Two weeks before Venezuela’s Dec. 3 presidential election, political campaigning on the part of the two frontrunners is heating up in the capital.
Puntos Rojos, red tents used to organize people in favor of incumbent Hugo Chavez and the Bolivarian Revolution can be seen on every other street corner of Caracas. Supporters of the opposition candidate, Manual Rosales, are also trying to round up support with their Puntos Azules. These blue tents, which are outnumbered 10 to 1 by the puntos rojos, function as a place to sign up for the Mi Negra or "My Black Card". Mi Negra is a plan which forms the basis for Rosales campaign. The plan’s name is apparently derived from the color of crude oil and intends to directly distribute approximately 20 percent of Venezuelan oil revenues to the middle and lower classes.
According to information available at the Puntos Azules and Manual Rosales’ website, atrevetevenezuela.org, this plan would give all eligible persons around one million bolivares per month. The Mi Negra card would have a function somewhere between a debit card and food stamps. Approximately 600,000 bolivares ($280 USD) of the total could be spent any way the recipient chooses, while 400,000 bolivares would be exclusively for purchasing food. This is a sizeable quantity of money for the ordinary Venezuelan considering that the minimum wage is approximately $250 per month. The eligibility requirements for this card have yet to be quantitatively established but everyone is encouraged to fill out the form. The opportunity for this money draws a modest line of Venezuelans to the puntos azules but considering that these tents are far outnumbered by their counterparts the number of people signing up in advance for the Mi Negra card is relatively small.

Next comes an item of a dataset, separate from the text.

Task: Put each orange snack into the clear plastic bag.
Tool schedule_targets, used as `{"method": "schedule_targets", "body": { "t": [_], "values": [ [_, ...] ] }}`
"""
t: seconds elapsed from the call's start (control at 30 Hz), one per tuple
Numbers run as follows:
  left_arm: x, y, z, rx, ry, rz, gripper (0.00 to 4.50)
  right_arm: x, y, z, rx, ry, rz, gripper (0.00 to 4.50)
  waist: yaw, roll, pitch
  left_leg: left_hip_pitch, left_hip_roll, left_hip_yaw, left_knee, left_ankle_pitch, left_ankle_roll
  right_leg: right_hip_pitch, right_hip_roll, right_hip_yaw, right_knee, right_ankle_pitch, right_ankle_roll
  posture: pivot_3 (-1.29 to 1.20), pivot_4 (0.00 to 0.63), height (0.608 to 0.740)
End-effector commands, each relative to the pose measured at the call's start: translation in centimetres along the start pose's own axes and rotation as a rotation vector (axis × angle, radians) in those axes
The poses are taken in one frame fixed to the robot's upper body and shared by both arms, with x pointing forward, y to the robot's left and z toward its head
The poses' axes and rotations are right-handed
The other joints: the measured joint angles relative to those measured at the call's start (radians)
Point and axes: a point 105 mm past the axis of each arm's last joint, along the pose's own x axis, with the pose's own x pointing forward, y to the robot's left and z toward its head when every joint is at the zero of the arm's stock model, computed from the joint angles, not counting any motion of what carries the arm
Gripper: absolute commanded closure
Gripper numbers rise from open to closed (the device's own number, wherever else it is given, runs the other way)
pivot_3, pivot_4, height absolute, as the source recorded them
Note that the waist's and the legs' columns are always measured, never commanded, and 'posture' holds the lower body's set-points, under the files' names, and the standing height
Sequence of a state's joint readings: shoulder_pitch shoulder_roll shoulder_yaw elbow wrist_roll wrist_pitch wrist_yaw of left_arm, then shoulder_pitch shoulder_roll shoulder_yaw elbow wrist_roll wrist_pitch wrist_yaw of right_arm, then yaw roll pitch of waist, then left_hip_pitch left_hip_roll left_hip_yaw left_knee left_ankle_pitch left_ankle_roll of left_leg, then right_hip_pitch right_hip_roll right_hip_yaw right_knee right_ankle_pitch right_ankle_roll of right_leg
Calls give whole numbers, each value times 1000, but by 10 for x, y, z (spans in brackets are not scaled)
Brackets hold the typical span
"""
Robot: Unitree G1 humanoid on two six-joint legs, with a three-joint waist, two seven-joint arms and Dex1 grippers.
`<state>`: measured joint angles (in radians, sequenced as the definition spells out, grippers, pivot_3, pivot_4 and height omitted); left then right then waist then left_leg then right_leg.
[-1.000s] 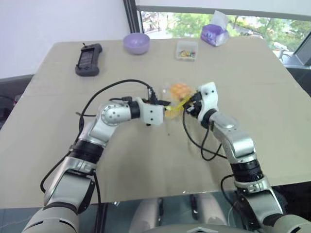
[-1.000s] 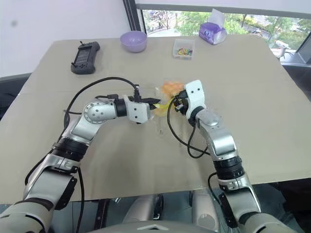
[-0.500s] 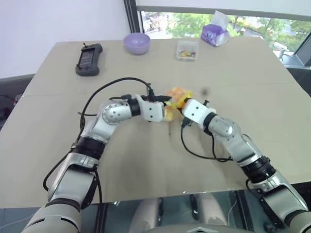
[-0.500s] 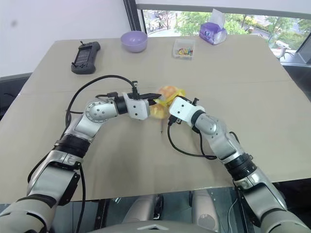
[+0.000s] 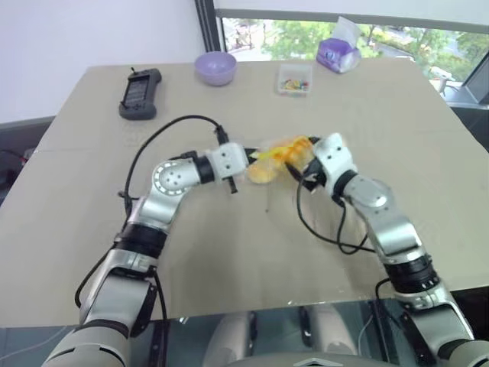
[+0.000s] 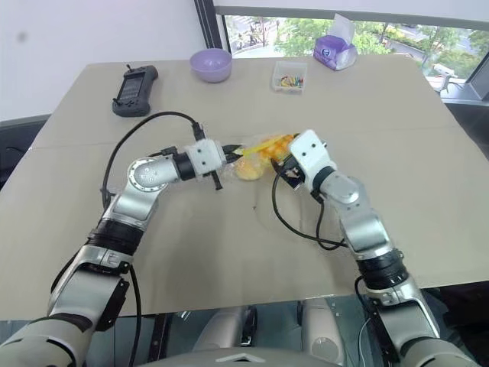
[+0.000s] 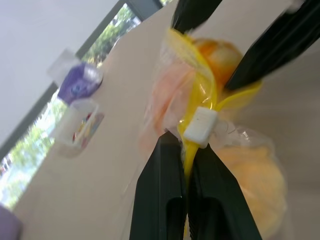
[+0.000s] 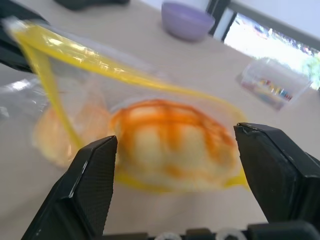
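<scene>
Broadly, the table [image 5: 92, 199] carries everything, with the clear plastic bag [image 5: 276, 155] near its centre. At nine o'clock of the bag the left gripper [image 7: 186, 165] is clamped tight on the yellow seal strip — probably to keep the mouth up. At three o'clock the right gripper [image 8: 177, 172] gapes wide, holding nothing; the grid-topped bun [image 8: 172, 142] sits in the mouth, the plain bun [image 7: 257, 172] deeper inside.
</scene>
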<state>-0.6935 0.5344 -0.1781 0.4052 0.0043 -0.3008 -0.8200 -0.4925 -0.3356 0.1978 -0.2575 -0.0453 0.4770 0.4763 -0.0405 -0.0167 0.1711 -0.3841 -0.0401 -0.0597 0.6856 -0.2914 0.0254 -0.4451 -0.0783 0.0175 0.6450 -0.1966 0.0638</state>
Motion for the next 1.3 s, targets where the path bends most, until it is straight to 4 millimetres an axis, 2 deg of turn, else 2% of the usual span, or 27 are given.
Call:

Jose Vargas, a Rosales supporter manning a Punto Azul, claims that currently the country’s oil money is being used to "fund the necessities of other countries while here at home people are begging in the street, hospitals are in complete disarray, indexes of unemployment are on the rise and hundreds of companies are closing every day through the Mi Negra card this money would be passed to the Venezuelan people directly and used for anything from feeding the family to starting up a small to medium sized business." When asked about the origins of the plans name, Gabriel Romero another Rosales supporter and Punto Azul worker is adamant that "although some of our detractors have said the name of the plan, my black, is racist it has nothing to do with skin color, it is derived from the color of crude oil."
In a small coffee shop across the sidewalk from the "punto azul" where Vargas is encouraging people to fill out the application form for the Mi Negra card, the patrons do not consider the name of the plan as an issue of racism. Rather, their concerns are focused on what the possible effects of the Mi Negra program are distinct. Angela Iglesias believes that "if that plan goes into effect no one is going to leave their house to work. The quantity of money he is talking about giving away is nearly twice the minimum wage. I prefer to earn my own money and let the government use its money to help the people through the various missions offered by the current government."

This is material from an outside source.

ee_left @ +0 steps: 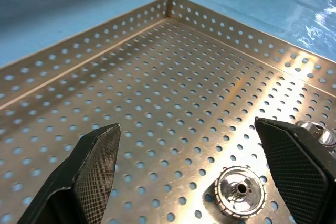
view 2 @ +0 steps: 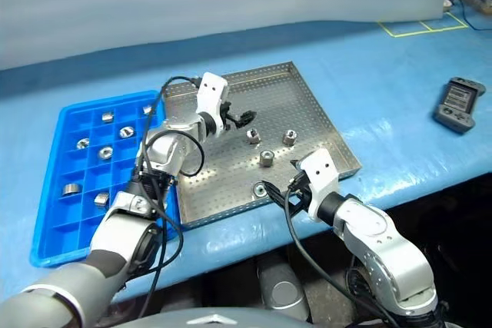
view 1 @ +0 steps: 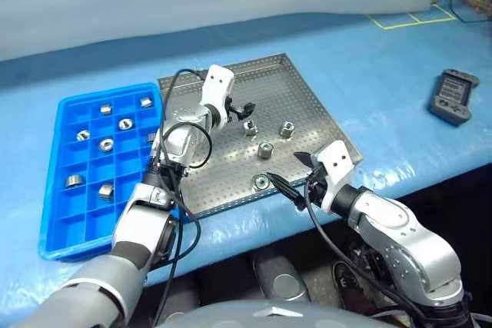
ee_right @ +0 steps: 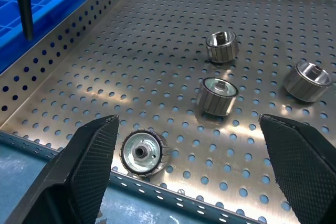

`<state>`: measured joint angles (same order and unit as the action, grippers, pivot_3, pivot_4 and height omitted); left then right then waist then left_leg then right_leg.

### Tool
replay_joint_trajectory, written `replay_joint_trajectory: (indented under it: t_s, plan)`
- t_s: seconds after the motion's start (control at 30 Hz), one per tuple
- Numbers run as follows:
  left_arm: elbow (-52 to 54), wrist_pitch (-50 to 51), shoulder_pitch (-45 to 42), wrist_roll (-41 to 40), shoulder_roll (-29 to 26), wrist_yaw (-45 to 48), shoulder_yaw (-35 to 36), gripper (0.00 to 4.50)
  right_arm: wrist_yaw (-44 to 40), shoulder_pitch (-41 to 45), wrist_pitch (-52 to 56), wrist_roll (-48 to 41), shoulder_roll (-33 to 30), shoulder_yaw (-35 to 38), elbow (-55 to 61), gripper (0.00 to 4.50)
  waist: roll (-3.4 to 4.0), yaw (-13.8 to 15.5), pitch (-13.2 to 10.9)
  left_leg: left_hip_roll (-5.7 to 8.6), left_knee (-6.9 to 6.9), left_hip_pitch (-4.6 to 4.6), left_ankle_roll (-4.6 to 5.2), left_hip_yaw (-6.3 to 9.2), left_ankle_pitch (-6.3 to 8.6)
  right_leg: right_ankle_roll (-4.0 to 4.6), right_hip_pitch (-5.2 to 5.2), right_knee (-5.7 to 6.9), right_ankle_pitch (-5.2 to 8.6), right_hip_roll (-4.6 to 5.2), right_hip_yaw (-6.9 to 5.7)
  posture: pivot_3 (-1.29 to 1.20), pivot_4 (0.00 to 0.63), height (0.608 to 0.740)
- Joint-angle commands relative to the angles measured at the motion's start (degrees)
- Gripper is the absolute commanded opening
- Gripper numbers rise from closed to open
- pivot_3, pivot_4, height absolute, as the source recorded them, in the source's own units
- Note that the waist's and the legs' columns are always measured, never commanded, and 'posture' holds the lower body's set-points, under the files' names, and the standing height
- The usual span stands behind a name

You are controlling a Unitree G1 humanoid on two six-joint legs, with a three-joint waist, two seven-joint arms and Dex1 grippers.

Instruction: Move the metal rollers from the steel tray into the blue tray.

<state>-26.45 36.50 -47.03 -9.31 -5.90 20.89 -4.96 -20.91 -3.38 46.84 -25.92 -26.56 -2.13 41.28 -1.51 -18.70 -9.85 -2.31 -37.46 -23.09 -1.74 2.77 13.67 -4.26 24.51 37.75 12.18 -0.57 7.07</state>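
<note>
Metal rollers (view 1: 265, 150), small shiny cylinders (four), sit on perforated steel tray (view 1: 307, 97); both grippers, left (view 1: 244, 108) and right (view 1: 290, 180), gape empty. Risk: knurled roller squirting sideways if pinched off-centre.

Four rollers are sitting in the steel tray (view 1: 307, 101): one (view 1: 250, 128) by the middle, one (view 1: 287, 130) beside it, one (view 1: 265, 150) nearer, one (view 1: 260, 182) by the near rim. Eight rollers are showing in the blue tray (view 1: 54, 190), one (view 1: 74, 181) among them. One grey handheld device (view 1: 453, 96) is lying apart, and two grippers are hovering: left (view 1: 247, 107), right (view 1: 292, 178)
</note>
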Motion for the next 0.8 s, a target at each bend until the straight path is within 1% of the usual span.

The sentiment of many people in Caracas’s poor and middle class neighborhoods reflects that of Iglesias. These people, who work jobs ranging from bus drivers to street cleaners, say that the various missions created by the Chavez government have helped them immensely. Cheo Torres works the front counter of a small bakery and says that "in the last eight years [of the Chavez government] unemployment has dropped, there is less begging in the street and the doors to education have been flung wide open for all Venezuelans." He added that he prefers the current plan of helping people succeed through social programs to the Rosales plan of "giving people so much money they won’t have to do anything."

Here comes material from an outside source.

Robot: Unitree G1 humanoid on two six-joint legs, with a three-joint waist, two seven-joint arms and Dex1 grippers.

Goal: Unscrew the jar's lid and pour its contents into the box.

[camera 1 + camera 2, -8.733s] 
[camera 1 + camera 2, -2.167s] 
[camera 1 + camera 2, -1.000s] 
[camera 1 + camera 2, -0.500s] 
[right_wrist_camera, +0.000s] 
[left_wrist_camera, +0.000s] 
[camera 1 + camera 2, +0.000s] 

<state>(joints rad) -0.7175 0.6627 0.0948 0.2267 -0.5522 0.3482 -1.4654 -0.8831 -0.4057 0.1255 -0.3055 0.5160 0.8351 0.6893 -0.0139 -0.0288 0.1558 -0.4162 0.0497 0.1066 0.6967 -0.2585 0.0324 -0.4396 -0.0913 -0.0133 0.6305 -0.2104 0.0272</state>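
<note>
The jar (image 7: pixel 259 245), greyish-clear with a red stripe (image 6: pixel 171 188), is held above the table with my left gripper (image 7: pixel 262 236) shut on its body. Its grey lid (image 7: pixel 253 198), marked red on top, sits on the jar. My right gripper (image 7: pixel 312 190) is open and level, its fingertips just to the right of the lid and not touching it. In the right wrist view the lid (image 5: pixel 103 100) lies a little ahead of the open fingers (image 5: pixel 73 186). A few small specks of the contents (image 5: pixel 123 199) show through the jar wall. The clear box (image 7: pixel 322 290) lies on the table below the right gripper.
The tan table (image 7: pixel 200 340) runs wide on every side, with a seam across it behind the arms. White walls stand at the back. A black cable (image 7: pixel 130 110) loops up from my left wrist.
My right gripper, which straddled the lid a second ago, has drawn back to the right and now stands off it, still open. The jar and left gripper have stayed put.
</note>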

The true conundrum of the Mi Negra plan lies in the fact that in January of this year, when Chavez detractors in the wealthy neighborhoods of Caracas were asked, "what do you see as the biggest problem with the Chavez government?", the vast majority responded by saying that he was giving the poor too much and that if people didn’t have to work for what they had, they would never appreciate it. However, Rosales is in little danger of losing the support of this wealthy class considering their disgust for the Chavez government.
While Rosales seeks to gain the support of poor Venezuelans by offering them nearly twice as much money as they can make working low-end jobs for a private corporation, Chavez and his supporters are trying to destroy the culturally constructed idea of low-end jobs by socializing the Venezuelan economy.